To sum up, the problems existing in the existing technology are: the partition scheduling method of traditional TT tasks does not make full use of the link transmission bandwidth, has the problem of low link utilization and affects the real-time transmission of ET tasks, and cannot meet the growing business Scheduling requirements and transmission delay requirements of real-time services.

Contents of the invention

Aiming at the problems existing in the prior art, the present invention provides a method for generating a time-triggered service static scheduling table.

The present invention is achieved in this way, a method for generating a time-triggered service static scheduling table, the method for generating a time-triggered service static scheduling table divides the basic cycle of the time-triggered Ethernet into a plurality of time slots, and each time slot Satisfy the transmission of the largest Ethernet frame in one hop link; determine the scheduling order of tasks according to the period size of TT tasks and the length of data frames, sort the scheduling priorities of TT tasks, and arrange each TT task in its transmission path in turn Each hop link on the network arranges the leftmost transmission time slot to minimize the length of the time interval occupied by TT services and ensure that all TT tasks are transmitted in an orderly and conflict-free manner.

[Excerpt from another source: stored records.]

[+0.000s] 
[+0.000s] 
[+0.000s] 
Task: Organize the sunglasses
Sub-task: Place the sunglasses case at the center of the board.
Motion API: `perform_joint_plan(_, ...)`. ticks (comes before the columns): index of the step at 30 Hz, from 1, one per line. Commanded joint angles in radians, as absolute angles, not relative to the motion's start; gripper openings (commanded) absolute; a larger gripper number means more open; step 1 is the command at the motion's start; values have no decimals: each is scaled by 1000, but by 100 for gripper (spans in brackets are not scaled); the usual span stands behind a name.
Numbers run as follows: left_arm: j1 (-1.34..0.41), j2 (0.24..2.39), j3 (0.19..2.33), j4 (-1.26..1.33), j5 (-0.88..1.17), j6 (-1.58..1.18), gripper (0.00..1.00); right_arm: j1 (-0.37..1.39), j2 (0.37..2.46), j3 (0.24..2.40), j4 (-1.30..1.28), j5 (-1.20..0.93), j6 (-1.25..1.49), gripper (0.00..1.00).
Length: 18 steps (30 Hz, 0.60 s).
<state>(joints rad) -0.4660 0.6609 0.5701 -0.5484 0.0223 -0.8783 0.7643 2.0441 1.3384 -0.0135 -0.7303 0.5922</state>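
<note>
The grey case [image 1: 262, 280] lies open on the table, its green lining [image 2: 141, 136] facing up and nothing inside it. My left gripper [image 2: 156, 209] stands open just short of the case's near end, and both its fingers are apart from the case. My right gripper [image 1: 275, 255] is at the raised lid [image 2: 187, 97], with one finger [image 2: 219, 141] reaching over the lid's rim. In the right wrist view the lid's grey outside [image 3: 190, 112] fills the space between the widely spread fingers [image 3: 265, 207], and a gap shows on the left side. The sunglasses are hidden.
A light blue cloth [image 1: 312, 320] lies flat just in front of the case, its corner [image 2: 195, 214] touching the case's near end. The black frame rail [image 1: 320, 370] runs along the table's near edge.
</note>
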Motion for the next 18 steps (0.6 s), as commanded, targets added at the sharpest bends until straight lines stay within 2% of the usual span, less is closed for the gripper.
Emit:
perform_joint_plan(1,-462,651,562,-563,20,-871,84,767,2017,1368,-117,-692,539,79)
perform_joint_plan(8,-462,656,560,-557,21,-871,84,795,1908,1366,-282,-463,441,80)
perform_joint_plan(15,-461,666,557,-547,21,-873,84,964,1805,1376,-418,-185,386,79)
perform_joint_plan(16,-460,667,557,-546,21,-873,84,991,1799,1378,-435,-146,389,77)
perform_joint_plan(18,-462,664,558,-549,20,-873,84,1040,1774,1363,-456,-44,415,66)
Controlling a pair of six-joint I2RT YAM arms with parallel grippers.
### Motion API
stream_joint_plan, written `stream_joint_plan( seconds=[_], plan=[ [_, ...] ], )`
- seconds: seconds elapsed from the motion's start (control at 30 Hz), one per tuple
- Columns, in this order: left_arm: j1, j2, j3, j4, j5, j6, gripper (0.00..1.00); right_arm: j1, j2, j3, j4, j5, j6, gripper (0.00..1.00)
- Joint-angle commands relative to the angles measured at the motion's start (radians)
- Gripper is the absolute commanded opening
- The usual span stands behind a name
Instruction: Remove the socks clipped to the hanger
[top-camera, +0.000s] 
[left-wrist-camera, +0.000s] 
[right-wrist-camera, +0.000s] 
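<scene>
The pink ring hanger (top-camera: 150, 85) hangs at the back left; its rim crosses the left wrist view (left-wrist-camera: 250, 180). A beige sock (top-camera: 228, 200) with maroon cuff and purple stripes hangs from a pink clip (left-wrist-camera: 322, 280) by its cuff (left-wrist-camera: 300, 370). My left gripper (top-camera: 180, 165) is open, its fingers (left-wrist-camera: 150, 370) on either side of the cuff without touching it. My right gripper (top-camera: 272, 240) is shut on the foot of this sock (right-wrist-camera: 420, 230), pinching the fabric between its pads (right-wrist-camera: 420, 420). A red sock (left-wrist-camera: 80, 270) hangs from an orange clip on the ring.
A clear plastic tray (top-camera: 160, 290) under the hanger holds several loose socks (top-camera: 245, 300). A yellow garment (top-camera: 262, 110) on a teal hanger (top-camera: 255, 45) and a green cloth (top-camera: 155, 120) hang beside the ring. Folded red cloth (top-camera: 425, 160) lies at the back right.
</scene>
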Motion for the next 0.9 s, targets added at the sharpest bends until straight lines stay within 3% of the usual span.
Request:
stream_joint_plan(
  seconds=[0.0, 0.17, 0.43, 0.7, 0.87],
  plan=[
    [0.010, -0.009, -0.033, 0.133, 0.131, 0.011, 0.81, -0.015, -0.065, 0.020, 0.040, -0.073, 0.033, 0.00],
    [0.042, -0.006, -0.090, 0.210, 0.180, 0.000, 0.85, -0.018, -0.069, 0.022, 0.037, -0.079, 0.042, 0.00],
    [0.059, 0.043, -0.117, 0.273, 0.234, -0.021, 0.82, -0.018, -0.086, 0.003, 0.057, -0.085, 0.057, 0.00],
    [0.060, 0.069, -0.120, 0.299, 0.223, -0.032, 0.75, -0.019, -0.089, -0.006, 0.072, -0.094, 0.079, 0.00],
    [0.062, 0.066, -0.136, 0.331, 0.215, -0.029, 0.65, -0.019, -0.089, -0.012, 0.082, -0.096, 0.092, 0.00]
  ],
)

Further, the method for generating the time-triggered service static schedule includes the following steps:

Step 1, initialization:

Initialize a blank scheduling table for each node, each terminal has a sending table and a receiving table, there is a forwarding table between every two switches, there are n periodic TT tasks in a TTE network, the TT task set and other The corresponding periods are:

M={M ₁ ,M ₂ ,...,M _n };

T={T ₁ ,T ₂ ,...,T _n };

Basic period: use the greatest common divisor of all TT task periods as the basic period value of the schedule:

T _MC =LCM(T ₁ ,T ₂ ,...,T _n );

Matrix period: use the least common multiple value of all TT task periods as the matrix period value of the schedule:

T _BC =GCD(T ₁ ,T ₂ ,...,T _n );

The ratio of the matrix period to the fundamental period as the number of rows in the blank schedule:

Each basic period is equally divided into several time slots, and each time slot can at least accommodate the transmission of the largest Ethernet frame.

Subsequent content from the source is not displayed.